Requirement -
The copy has to match the data exactly and leave out every picture.

☆ ☆ ☆

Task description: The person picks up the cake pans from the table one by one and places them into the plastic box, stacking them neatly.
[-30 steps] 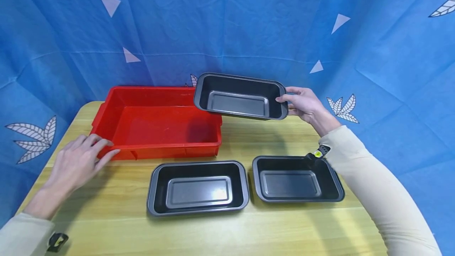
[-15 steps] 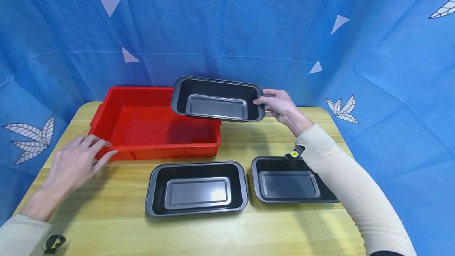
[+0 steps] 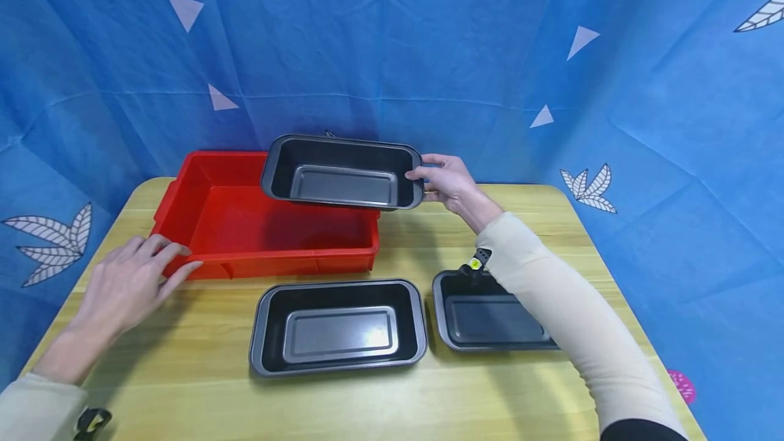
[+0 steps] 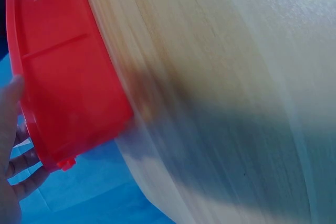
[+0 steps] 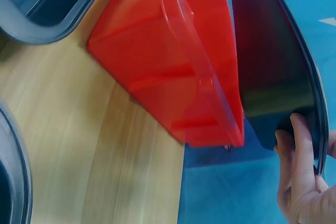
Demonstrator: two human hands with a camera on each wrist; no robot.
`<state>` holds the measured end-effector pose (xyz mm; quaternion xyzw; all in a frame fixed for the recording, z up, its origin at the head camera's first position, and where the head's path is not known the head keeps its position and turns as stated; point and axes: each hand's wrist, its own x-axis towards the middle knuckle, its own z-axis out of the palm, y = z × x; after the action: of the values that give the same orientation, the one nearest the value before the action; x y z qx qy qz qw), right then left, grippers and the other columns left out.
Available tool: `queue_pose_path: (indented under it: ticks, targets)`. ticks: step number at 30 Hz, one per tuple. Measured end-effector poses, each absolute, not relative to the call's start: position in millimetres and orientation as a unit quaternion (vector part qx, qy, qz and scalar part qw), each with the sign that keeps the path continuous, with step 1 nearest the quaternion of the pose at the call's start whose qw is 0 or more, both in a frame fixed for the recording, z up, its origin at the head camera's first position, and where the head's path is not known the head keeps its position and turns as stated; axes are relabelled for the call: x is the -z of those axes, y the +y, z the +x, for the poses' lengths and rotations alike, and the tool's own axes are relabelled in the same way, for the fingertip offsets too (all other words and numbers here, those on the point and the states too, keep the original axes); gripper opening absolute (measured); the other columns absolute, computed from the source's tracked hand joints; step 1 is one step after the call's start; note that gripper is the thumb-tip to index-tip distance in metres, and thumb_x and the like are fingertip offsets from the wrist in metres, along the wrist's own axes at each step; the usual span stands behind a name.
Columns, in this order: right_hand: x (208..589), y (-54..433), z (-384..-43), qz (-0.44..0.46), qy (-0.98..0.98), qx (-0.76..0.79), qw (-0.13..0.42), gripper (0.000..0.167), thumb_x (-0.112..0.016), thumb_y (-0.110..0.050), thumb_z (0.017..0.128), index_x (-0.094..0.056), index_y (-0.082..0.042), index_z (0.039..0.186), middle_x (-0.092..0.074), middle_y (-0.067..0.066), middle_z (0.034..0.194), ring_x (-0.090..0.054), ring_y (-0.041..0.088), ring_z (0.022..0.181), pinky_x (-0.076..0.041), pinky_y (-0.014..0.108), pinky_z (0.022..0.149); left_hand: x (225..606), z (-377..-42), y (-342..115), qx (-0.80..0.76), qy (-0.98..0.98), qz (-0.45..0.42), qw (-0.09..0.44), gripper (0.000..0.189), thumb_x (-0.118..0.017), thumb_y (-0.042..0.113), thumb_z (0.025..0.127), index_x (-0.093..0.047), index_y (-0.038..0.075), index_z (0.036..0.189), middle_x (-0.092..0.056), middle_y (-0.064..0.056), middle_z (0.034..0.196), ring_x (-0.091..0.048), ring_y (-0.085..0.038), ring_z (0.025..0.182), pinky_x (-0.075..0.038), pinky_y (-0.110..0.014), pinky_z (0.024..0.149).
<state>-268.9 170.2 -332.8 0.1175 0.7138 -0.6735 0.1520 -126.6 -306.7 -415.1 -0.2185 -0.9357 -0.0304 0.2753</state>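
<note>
Gripping raised pan [image 3: 344, 184] w/ R hand [image 3: 450, 182], red tray [image 3: 288, 265] w/ L hand [image 3: 125, 281]. Poss. risking tilting & clipping tray rim b/c of one-end hold.

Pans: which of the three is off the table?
The raised pan, its end gripped by the right hand; the near left pan and near right pan both sit on the table.

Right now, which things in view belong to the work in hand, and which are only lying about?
In the work:
right hand, holding up a dark pan
left hand, at the near left corner of the red tray
probably the middle pan and right-hand pan, standing unheld

Only surroundings:
wooden table
blue cloth
</note>
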Motion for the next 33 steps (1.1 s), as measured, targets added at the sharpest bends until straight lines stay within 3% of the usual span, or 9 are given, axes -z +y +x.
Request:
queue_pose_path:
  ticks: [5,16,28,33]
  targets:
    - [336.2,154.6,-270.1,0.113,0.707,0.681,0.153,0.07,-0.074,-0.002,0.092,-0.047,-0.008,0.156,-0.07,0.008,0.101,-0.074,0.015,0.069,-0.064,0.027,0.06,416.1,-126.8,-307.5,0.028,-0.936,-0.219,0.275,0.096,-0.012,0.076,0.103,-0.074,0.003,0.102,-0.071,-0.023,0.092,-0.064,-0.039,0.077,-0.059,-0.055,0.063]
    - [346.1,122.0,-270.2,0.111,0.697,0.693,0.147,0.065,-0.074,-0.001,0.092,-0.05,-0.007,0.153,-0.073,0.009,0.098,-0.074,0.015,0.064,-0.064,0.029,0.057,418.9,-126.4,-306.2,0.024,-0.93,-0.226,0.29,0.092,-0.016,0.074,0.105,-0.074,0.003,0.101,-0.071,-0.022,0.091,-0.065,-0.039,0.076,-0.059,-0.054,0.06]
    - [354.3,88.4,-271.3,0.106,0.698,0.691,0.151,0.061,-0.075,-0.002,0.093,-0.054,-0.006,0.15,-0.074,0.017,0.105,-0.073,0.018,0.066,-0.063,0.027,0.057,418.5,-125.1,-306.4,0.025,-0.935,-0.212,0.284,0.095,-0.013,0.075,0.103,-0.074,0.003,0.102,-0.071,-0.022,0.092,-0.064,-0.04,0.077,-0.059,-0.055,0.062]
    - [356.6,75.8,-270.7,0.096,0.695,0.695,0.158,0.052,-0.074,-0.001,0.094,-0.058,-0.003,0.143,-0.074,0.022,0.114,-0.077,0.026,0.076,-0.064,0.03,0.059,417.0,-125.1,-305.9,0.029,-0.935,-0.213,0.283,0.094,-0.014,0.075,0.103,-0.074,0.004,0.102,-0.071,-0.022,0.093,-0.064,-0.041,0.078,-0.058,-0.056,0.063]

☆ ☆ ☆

Exercise output -
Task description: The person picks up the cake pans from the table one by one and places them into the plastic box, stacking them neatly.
[-30 steps] 
[-15 steps] 
[+0 steps] 
[+0 steps] 
[+0 steps] 
Demonstrator: two human hands with a camera on each wrist; no robot.
`<state>` holds the measured end-effector pose (xyz mm; quaternion xyzw; all in a frame fixed for the recording, z up, its origin at the head camera's first position, and where the head's path is not known the head keeps its position and turns as stated; point and axes: each hand's wrist, its own x-axis towards the middle knuckle, its own z-axis out of the palm, y = z × x; after the action: of the values that give the same orientation, the one nearest the value before the action; x y z qx qy qz qw), right then left, grippers and the other columns left out.
Available tool: `queue_pose_path: (indented under it: ticks, targets)`. ticks: step number at 30 Hz, one per tuple. Measured end-effector poses, each absolute, not relative to the call's start: position in millimetres and orientation as a unit quaternion (vector part qx, qy, qz and scalar part qw), each with the sign that keeps the path continuous, with step 1 nearest the quaternion of the pose at the call's start whose qw is 0 or more, both in a frame fixed for the recording, z up, its origin at the head camera's first position, and where the head's path is not known the head keeps its position and turns as stated; axes are relabelled for the call: x is the -z of those axes, y the +y, z the +x, for the poses' lengths and rotations alike, and the tool's own axes are relabelled in the same way, for the fingertip offsets too (all other words and numbers here, those on the point and the states too, keep the original axes); gripper opening absolute (measured); the other columns absolute, computed from the source's tracked hand joints; step 1 is one step after the call's start; note that gripper is the thumb-tip to index-tip distance in metres, and thumb_x and the like are fingertip offsets from the wrist in metres, along the wrist's own axes at each step; the usual span stands behind a name.
Columns, in this order: right_hand: x (208..589), y (-54..433), z (-384..-43), qz (-0.44..0.46), qy (-0.98..0.98), qx (-0.76..0.79), qw (-0.13..0.42), gripper (0.000..0.167), thumb_x (-0.112..0.016), thumb_y (-0.110..0.050), thumb_z (0.017..0.128), index_x (-0.094..0.056), index_y (-0.082..0.042), index_z (0.039..0.186), middle_x (-0.092..0.074), middle_y (-0.067..0.066), middle_z (0.034..0.194), ring_x (-0.090..0.054), ring_y (-0.041..0.088), ring_z (0.022..0.181), pinky_x (-0.076..0.041), pinky_y (-0.014..0.108), pinky_z (0.022..0.149); left_hand: x (225..606), z (-377..-42), y (-342..115), qx (-0.80..0.76), qy (-0.98..0.98), qz (-0.45..0.42), qw (-0.09..0.44), gripper (0.000..0.189), thumb_x (-0.118..0.017), thumb_y (-0.042..0.113), thumb_z (0.025..0.127), index_x (-0.093..0.047), index_y (-0.038..0.075), index_z (0.036..0.189), middle_x (-0.092..0.056), middle_y (-0.064..0.056), middle_z (0.034..0.196), ring_x (-0.091..0.048), ring_y (-0.085..0.038), ring_z (0.025..0.182), pinky_x (-0.075..0.038), pinky_y (-0.110..0.014), pinky_z (0.024..0.149).
<state>-268.9 170.2 -332.8 0.1175 0.7138 -0.6735 0.1520 -126.6 -306.7 -415.1 -0.2185 -0.9357 -0.0304 0.2753</state>
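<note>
Gripping raised pan [image 3: 344, 184] w/ R hand [image 3: 450, 182], red tray [image 3: 288, 265] w/ L hand [image 3: 125, 281]. Poss. risking tilting & clipping tray rim b/c of one-end hold.

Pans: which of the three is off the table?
The raised pan, its end gripped by the right hand; the near left pan and near right pan both sit on the table.

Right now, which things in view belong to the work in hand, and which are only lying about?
In the work:
right hand, holding up a dark pan
left hand, at the near left corner of the red tray
probably the middle pan and right-hand pan, standing unheld

Only surroundings:
wooden table
blue cloth
</note>
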Motion for the next 33 steps (1.1 s), as measured, targets added at the sharpest bends until straight lines stay within 3% of the usual span, or 9 are given, axes -z +y +x.
Request:
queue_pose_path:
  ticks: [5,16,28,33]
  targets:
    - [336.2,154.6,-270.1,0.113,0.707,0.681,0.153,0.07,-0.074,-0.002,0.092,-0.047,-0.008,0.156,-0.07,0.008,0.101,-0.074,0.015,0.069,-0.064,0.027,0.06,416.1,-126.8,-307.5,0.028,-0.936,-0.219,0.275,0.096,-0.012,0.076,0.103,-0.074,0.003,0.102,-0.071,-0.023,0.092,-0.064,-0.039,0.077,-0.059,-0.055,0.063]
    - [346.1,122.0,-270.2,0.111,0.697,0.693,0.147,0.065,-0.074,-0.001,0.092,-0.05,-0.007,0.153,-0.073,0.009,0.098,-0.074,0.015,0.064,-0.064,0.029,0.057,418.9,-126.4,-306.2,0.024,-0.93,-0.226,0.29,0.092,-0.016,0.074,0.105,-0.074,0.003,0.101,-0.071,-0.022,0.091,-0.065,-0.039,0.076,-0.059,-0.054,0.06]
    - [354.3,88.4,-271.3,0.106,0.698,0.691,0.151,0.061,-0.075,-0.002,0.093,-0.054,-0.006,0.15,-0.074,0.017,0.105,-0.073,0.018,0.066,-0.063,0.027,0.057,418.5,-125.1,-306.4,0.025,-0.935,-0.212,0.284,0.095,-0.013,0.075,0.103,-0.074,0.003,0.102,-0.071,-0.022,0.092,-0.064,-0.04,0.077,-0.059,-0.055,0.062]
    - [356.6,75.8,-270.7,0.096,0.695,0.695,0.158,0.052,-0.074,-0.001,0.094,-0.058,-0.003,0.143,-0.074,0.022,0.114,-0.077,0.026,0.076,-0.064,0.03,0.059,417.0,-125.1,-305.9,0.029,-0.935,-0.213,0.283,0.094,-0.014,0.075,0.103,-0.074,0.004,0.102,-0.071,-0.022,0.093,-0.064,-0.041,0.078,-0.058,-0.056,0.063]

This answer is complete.